German scientists Tolga Ergin and Nicolas Stenger at the Karlsruhe Institute of Technology have created a small-scale, 3-dimensional invisibility cloak that works in the infrared spectrum, very close to visible light wavelengths. Previous cloaks like this have only worked when viewed from one direction, which doesn’t help protect you from Predators, ’cause they could be anywhere. In trees, on the bus, they could even be disguising themselves as your grandma (I’ve read about wolves doing that, so you know it’s legit).
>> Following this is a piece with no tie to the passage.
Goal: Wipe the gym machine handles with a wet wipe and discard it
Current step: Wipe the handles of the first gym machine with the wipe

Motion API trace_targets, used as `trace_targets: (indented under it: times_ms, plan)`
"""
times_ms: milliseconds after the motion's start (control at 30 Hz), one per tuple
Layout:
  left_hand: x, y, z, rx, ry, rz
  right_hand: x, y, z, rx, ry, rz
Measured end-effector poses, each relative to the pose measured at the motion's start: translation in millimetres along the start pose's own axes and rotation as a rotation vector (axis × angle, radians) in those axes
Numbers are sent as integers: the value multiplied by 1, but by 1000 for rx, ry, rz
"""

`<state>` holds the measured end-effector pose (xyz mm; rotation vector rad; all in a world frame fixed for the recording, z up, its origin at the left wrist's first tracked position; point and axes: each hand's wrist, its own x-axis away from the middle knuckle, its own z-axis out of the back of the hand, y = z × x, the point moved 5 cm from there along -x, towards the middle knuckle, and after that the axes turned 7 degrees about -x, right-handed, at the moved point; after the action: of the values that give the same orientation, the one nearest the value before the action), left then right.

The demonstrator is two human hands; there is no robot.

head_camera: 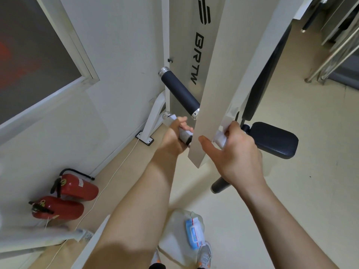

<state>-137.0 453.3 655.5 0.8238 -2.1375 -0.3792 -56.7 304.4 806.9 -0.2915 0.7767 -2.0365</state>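
My left hand (173, 135) is closed around the lower left handle of the white gym machine, with a white wet wipe (185, 135) wrapped between palm and grip. The handle's chrome end cap (166, 115) sticks out past my fingers. Above it a second dark foam handle (179, 90) is bare. My right hand (238, 152) holds the machine's flat white arm (219, 74), thumb on its face and fingers curled over its right edge. Another dark handle (219, 185) pokes out below my right wrist.
A black seat pad (274, 139) and back pad are on the right. A blue wet wipe pack (194, 232) lies on a clear plastic bag (174, 243) by my feet. Two red fire extinguishers (64, 199) and a white cable lie along the wall, left.
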Motion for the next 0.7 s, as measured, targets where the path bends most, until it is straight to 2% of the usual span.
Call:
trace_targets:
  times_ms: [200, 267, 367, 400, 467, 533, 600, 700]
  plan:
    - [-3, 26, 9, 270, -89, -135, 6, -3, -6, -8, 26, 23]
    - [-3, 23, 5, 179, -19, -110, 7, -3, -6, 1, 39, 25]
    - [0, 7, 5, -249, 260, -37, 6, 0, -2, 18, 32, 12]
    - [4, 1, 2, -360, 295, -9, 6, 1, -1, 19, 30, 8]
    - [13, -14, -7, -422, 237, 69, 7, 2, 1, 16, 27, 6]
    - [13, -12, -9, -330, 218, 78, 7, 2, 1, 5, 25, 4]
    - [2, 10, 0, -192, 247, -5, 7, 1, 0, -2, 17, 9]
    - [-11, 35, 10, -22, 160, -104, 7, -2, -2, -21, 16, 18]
The trick is to change the speed and direction in which light travels through the material – that is, to change the material’s refractive index. The researchers achieved by this using a polymer crystal made up of very tiny rods. “By changing the thickness of the rods, you can change the ratio of air to polymer,” explained Dr Ergin. “Since the refractive index of air is about one and the refractive index of the polymer is about 1.52,” he explained, “in principle, we can get any refractive index between those two numbers,” he said. By tailoring the refractive index of the surface of the bump, the scientists rendered it invisible to a wide range of light wavelengths slightly longer than those that we can see. [BBC]
In order to create a 3-D cloak of this type in the visible spectrum, the rods would have to be reduced from their current size down to around 10 nanometers. Current laser techniques produce rods around 200 nanometers or larger. Why you always gotta be peeing in my cheerios, Reality? Can’t you see I’m trying to hide from Predators here? Shut up, Reality, they are to real.